Historic Maldives vote heads to second round



    By Judith Evans

    MALE (Reuters) - Asia's longest-serving ruler got the most votes in the Maldives' first multiparty presidential poll, but the tally on Thursday showed him headed for a runoff with an opponent he jailed frequently during 30 years in power.

    Even before the provisional final count was announced, President Maumoon Abdul Gayoom's two nearest rivals said they had formed a coalition to defeat him in a second-round vote due within 10 days.

    Gayoom, 71, had 40.6 percent of all votes, which represented 85.5 percent turnout of the 208,252 registered voters, Election Commissioner Mohamed Ibrahim said.

    In second place with 25.1 percent was Mohamed Nasheed, a former journalist and pro-democracy activist whom Gayoom's government jailed multiple times on what rights groups said were trumped-up charges.

    "These are the final preliminary results. A formal announcement will be made at 11:30 p.m. (7:30 p.m. British time)," Ibrahim said in a brief statement.

    Former attorney-general Hassan Saeed, who came in third, threw his support in the runoff behind Nasheed, known as Anni.

    Nasheed was at the centre of pro-democracy protests in 2004 that led to a heavy-handed crackdown by Gayoom and drew rare international attention to politics in the sleepy Maldives.

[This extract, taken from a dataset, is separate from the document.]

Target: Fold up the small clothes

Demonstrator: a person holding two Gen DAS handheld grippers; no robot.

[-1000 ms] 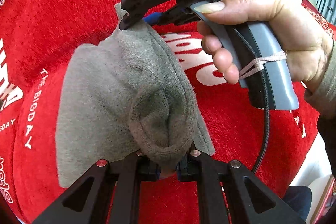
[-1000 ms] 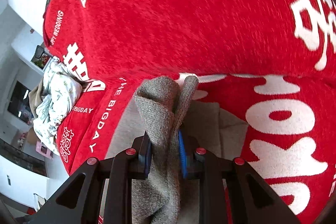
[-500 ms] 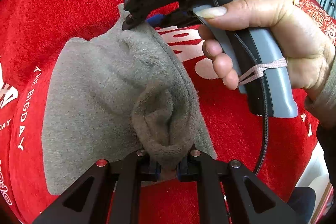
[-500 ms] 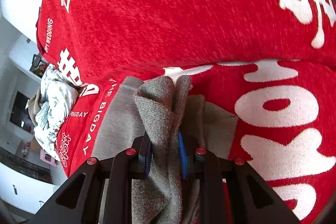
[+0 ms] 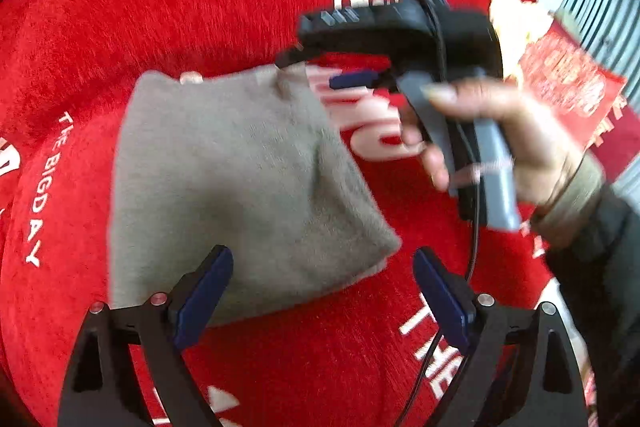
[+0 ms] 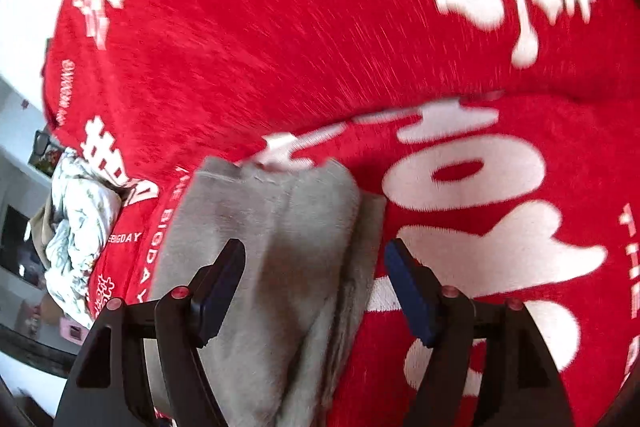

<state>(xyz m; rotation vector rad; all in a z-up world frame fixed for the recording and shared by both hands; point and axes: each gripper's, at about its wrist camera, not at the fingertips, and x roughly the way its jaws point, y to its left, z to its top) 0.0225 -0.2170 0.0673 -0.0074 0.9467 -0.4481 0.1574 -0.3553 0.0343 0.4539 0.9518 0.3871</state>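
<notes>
One grey garment (image 5: 240,179) lying folded on the red blanket (image 5: 160,7), two grippers, left gripper (image 5: 320,291) jaws spread wide over its near edge, right gripper (image 6: 316,283) jaws released above it, one crumpled white cloth (image 6: 76,227) beside the blanket.

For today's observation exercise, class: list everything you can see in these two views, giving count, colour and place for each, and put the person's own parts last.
garment: one, grey, folded, lying flat on the blanket.
blanket: one, red with white lettering, under everything.
cloth: one crumpled heap, white with a pale print, at the blanket's left edge in the right wrist view.
packet: one, red with gold print, beyond the right hand; blurred.
left claw: one, black with blue pads, open, over the garment's near edge.
right claw: one, black with blue pads, open, over the garment.
right hand: one, bare, gripping the right claw's grey handle.
</notes>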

    The string of 1,192 mostly uninhabited coral atolls 800 km (500 miles) off the tip of India is mostly famous as a tropical idyll of azure waters and Robinson Crusoe-like isolation where a one-night stay can cost thousands of dollars.

    OBSERVER PRAISE

    Under democratic reforms Gayoom signed into law in August, after years of criticism that he ruled the palm-dotted archipelago like a personal sultanate, a runoff must be held within 10 days if no one gets 50 percent of the vote.

    Shortly before the final tally was announced, Gayoom said he considered the results "a significant victory for me."

    Polling started on Wednesday and stretched 12 hours past its scheduled end into Thursday, with complaints of vote-rigging and missing voter registrations marring the exercise.

    In spite of the problems, the head of the Commonwealth observer mission, former Barbadian Prime Minister Owen Arthur, praised the large turnout and the overall exercise as open.

    "Another positive was the high level of transparency and inclusivity. The elections commission has already acknowledged there were problems with voter registration and our observers noticed this as well," he told Reuters.

    Arthur's team is due to stay through the runoff.

    Diplomats had hoped the election in the Maldives, home to 300,000 Sunni Muslims, would provide an example of a credible democratic poll in a nation which in recent years has seen an increase in fundamentalism.

    Gayoom, who won six terms in office by a yes-no vote after parliament made him the only candidate, campaigned on his record of using tourism to transform what was a fishing-based economy into one that has South Asia's highest per capita income.

    Tourism directly accounts for 28 percent of GDP, and by some estimates brings in up to 70 percent indirectly.

    But critics say those benefits went only to a small group of friends and family of Gayoom, while high rates of child malnutrition, heroin addiction and poverty beset many of the archipelago's residents.